In Clint Eastwood's film Gran Torino, a widowed and bitter Walt Kowalski, Korean War veteran, watches street life from his Detroit porch as his Hmong immigrant neighbors become the victims of gang persecution. Confounded by the fearful Hmong's unwillingness to help police, Kowalski confronts the baddies, unites the Hmong against the gangs and ends up dead.
It's the classic story of a declining hero who fights injustice, in this case from that very American security blanket - the porch. Our fading hero might be a worn metaphor, but how can you not love the odd pairing of ancient Greek tragedy with Clint's stellar film direction?
This week, during my Milwaukee SafeGrowth class, I saw Gran Torino come to life (sort of) only in reverse. Embedded within the remarkable and successful projects from team members there was a story of young men hanging out on neighborhood porches, drinking beer and smoking dope. Nothing strange in that except these porches did not belong to those young men.

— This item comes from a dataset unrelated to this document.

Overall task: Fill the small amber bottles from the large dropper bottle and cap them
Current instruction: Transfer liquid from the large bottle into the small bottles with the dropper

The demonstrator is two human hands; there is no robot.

They just picked a porch somewhere on the street (where they may or may not live) and then just took it over.
MILWAUKEE EXPERIENCE
Sometimes those homes were abandoned, sometimes not. As in Gran Torino, residents often don't ask the squatters to leave, presumably due to fear! Residents seldom call the police. Police have made arrests and cracked down but the problem continues. I'm told it has been ongoing for years.
It is Gran Torino in reverse.
SafeGrowth team members didn't think the squatters were gang members or drug dealers (my first thought), but they were not sure. Squatters didn't move into those abandoned homes nor ask residents to join them on the porch. They simply picked a porch and hung out.
I know of dealers who launch open air drug markets and take over abandoned buildings. I know gang members intimidate neighbors by claiming porch turf. But SafeGrowth team members didn't think any of that was the case here.
Why don't squatters stay on their own porches (they were not homeless)? No one knew. A few team members thought this was common across Milwaukee. Others disagreed. Another thought this was common in all low income, troubled neighborhoods. I could not think of any other community with such random, and obnoxious, porch squatting. In CPTED this is what Randy Atlas calls offensible space.
We will never reclaim neighborhoods and prevent crime unless we can mobilize legitimate behavior. Porch squatting is not legitimate behavior! And there is no Clint Eastwood coming to the rescue.
The good news? Based on the high quality SafeGrowth projects and the exceptional team-work I saw this week in Milwaukee, we won't need him.